> **Your assignment**
Check each line of the listing, and copy it if it contains the word "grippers".

** Opening The data block **

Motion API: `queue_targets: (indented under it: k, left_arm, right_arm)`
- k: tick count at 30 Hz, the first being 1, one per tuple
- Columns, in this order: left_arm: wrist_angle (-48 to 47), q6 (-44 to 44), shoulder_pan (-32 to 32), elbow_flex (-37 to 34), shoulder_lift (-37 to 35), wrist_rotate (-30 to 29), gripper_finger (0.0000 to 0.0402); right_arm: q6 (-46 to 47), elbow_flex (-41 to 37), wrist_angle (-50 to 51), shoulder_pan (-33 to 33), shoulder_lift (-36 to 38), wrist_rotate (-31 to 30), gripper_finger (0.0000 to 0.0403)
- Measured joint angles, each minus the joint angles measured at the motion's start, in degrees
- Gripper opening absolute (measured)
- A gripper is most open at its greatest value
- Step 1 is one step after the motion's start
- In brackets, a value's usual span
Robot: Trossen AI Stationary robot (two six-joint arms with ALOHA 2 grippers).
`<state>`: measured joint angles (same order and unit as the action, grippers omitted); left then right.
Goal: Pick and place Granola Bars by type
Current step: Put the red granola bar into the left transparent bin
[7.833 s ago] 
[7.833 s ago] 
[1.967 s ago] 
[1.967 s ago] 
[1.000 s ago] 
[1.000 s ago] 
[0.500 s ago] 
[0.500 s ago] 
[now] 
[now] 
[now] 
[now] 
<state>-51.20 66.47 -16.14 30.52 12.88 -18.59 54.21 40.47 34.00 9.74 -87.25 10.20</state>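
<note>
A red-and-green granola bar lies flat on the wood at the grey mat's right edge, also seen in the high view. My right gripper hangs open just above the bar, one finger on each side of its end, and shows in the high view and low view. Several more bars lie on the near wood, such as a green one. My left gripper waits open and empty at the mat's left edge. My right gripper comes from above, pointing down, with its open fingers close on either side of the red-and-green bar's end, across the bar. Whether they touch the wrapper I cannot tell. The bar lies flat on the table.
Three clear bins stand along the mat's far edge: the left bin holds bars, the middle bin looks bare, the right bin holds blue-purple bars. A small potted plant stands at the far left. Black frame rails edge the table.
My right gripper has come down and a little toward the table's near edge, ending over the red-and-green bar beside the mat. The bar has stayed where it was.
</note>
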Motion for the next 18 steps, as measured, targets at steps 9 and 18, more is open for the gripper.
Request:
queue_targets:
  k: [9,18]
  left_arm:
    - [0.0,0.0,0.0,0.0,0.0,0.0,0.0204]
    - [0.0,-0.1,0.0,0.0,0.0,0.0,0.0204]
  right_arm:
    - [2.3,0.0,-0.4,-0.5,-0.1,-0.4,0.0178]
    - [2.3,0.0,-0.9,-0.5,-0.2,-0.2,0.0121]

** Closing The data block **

> **Task solution**
Robot: Trossen AI Stationary robot (two six-joint arms with ALOHA 2 grippers).
`<state>`: measured joint angles (same order and unit as the action, grippers omitted); left then right.

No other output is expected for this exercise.